N.B. Het kan zijn dat elementen ontbreken aan deze printversie.
Lees-, kijk- en luistertips van onze redacteuren bij het nieuws. Deze week: expositie over Antoni van Leeuwenhoek en zijn microscopen.
Bij binnenkomst volgt meteen een plons in het Berkelse Meer. Daarin zag Antoni van Leeuwenhoek tijdens een boottochtje wonderlijke groene wolken drijven. Hij nam een monster en deed een geweldige ontdekking: water bevat kleine diertgens! Eencelligen of bacteriën heten de diertgens tegenwoordig, ze waren de belangrijkste vondst van Van Leeuwenhoek.
De microscopenmaker uit Delft (1632-1723) maakte honderden expemplaren van zijn microscoopjes, elk preparaat kreeg een microscoop. Slechts elf stuks zijn bewaard gebleven. Vier daarvan zijn in het bezit van Rijksmuseum Boerhaave in Leiden en dus grijpt het museum zijn 300ste sterfdag aan voor een tentoonstelling over Van Leeuwenhoek en de microscoop.
Van Leeuwenhoek verdiende zijn geld als landmeter, lakenhandelaar en curator. Wetenschap deed hij daarnaast. Op zijn persoonlijk leven gaat de tentoonstelling niet uitgebreid in. Wel opvallend is dat zijn zus, dochter en vrouw als belangrijke krachten worden genoemd. Zonder hun hulp had Van Leeuwenhoek vermoedelijk nooit zoveel bereikt.
In brieven aan de Royal Society in Londen deed Van Leeuwenhoek verslag van wat hij door de microscoop zag. Fragmenten hieruit zijn vertaald naar hedendaags Nederlands, en door André Kuipers voorgelezen te beluisteren. In deze vorm komt goed naar voren hoe ‘gewoon’ Van Leeuwenhoek was, en hoe knap het was dat hij de biologie zo op zijn kop zette. Hij beschrijft volstrekt nieuwe zaken in treffende vergelijkingen met wat alom bekend was („De kop heeft wel wat weg van die van een schildpad”).
Razend bijzonder
Dat de microscoopjes – ze zijn echt heel klein – razend bijzonder zijn blijkt wel uit een vitrine vol microscopen van andere makers die tussen 1700 en 1850 zijn gefabriceerd. Van links naar rechts loopt de mate van vergroting die ze bieden op. Uiterst rechts staat een in 2015 ontdekt exemplaar van Van Leeuwenhoek, dat maar liefst 248 keer vergroot.
Visueel beperkte bezoekers hebben weinig aan zo’n vitrine. Aan andere onderdelen is – in overleg met ervaringsdeskundigen – juist extra aandacht besteed om ze inzichtelijk te maken voor slechtzienden, zoals een ‘voel-exemplaar’ van het microscoopje en reliëf-afbeeldingen van wat Van Leeuwenhoek liet tekenen.
Boerhaave doet ook onderzoek naar de microscoopjes, want Van Leeuwenhoek deed geheimzinnig over ze en ze zijn nog steeds deels onbegrepen. Zo is in 2018 in samenwerking met de TU Delft ontdekt dat de sterkste lensjes bestaan uit bolletjes gesmolten glas. In een video is te zien hoe Van Leeuwenhoek heeft moeten zitten prutsen met glas en een hete vlam om de bolletjes te maken.
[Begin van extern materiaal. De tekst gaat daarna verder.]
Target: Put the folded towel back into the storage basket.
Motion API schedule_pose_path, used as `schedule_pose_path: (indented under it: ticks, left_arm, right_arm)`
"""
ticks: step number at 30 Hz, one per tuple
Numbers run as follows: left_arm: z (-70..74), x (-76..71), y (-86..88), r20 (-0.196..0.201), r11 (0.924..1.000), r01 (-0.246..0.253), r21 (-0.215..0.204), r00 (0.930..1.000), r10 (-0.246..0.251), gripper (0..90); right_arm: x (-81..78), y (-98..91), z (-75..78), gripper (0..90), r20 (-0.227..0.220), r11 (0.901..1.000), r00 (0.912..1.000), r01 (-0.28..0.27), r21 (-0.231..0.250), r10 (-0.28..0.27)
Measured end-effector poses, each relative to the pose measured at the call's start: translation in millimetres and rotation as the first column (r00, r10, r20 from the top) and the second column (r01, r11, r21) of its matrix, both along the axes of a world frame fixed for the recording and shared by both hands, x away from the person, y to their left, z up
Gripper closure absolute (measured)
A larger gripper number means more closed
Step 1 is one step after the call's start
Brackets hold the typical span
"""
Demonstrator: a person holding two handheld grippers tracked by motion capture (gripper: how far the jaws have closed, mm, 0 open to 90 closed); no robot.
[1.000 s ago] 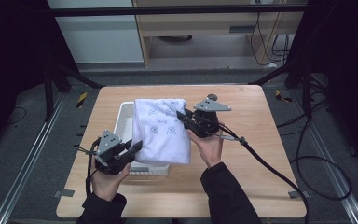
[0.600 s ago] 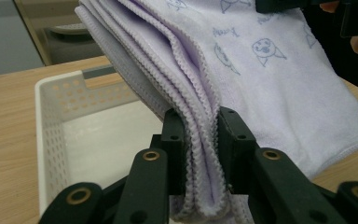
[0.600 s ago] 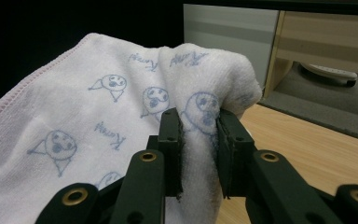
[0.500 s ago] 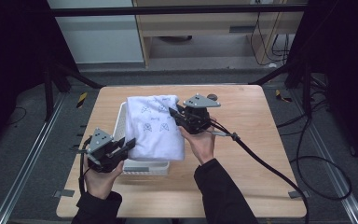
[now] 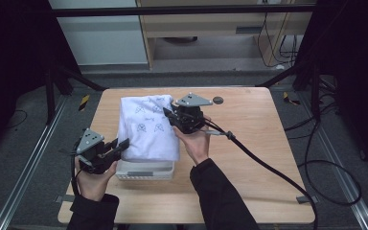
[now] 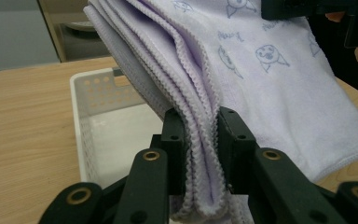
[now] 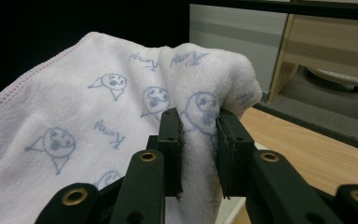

Prutsend en turend werd Van Leeuwenhoek de grondlegger van de microbiolgie. Nu is micro zo spannend niet meer, de toekomst is nano, laat de laatste ruimte met een blik op de modernste (gigantische!) microscopen zien. Ook die staan in Leiden, niet in Boerhaave maar bij de universiteit.